Mejoras de mayor inversión: Aislamiento de fachada o cubierta: entre 8.000 y 25.000€ según superficie. Instalación de paneles solares fotovoltaicos: entre 4.000 y 12.000€. Estas reformas pueden llevar un inmueble de letra E o D a letra B o C y abrirán el acceso a las bonificaciones fiscales más elevadas del IRPF (hasta el 60% por rehabilitación energética acreditada).
El impacto en la rentabilidad: la reforma energética como inversión
Una mejora de calificación no es solo un requisito legal, es una decisión económica. Un inmueble que pasa de letra E a letra C puede:
Aumentar su atractivo de mercado y reducir periodos de vacancia. Justificar una renta mensual superior: los inquilinos valoran cada vez más las facturas bajas. Acceder a la bonificación del 60% en el IRPF sobre el rendimiento neto si la rehabilitación se realizó en los dos años previos al contrato. Revalorizarse en caso de venta futura, ya que la calificación energética es cada vez más determinante en el precio de mercado.

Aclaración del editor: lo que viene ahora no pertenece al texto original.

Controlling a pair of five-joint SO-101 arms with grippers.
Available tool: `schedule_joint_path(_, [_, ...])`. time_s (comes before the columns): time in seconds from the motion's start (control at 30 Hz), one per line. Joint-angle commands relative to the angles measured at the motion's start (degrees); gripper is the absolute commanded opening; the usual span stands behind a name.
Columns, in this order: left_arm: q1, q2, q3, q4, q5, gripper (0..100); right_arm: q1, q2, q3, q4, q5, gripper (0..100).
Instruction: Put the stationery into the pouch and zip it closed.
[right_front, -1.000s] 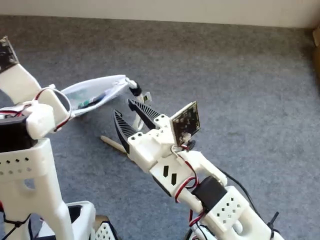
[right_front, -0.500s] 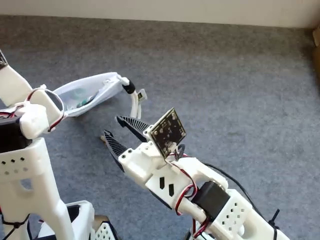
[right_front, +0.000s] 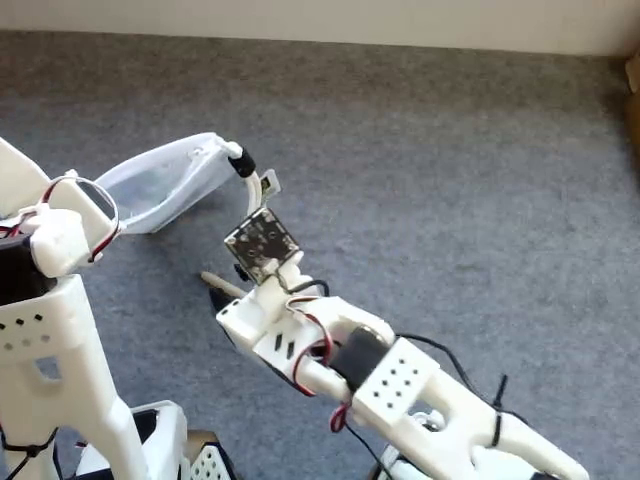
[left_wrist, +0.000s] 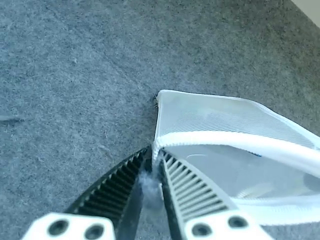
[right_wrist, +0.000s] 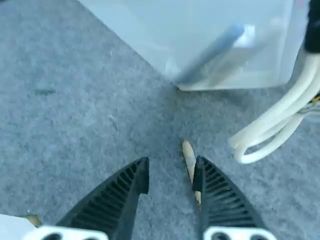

Cómo SmartLandlord gestiona la documentación energética de tu portfolio
Cuando se gestionan varios inmuebles, uno de los problemas habituales es perder el control de la documentación: certificados, contratos, incidencias o renovaciones. Tener centralizada la información de cada propiedad, incluyendo el certificado energético, facilita saber qué certificados están vigentes, cuáles van a caducar y qué viviendas necesitan renovación. Nester
SmartLandlord almacena el certificado energético de cada inmueble, registra la fecha de vencimiento y genera alertas automáticas antes de que caduque. El módulo de eficiencia energética analiza además el impacto de distintas reformas sobre la rentabilidad del inmueble, ayudándote a decidir qué mejora tiene más sentido económico en cada caso.
Conclusión
El certificado energético lleva en vigor desde 2013, pero en 2026 ya no es un trámite menor. Es el punto de partida de una transformación del parque inmobiliario español que se acelerará hasta 2030 y 2033. Los propietarios que lo entiendan como una oportunidad, y no como una carga, tendrán inmuebles más rentables, más fáciles de alquilar y mejor posicionados para el futuro.
Actuar antes de que la normativa lo exija siempre es más barato y más ventajoso.
Aviso legal: Este artículo tiene carácter meramente informativo y no constituye asesoramiento técnico ni fiscal. Consulte con un técnico habilitado y un asesor fiscal antes de acometer reformas energéticas.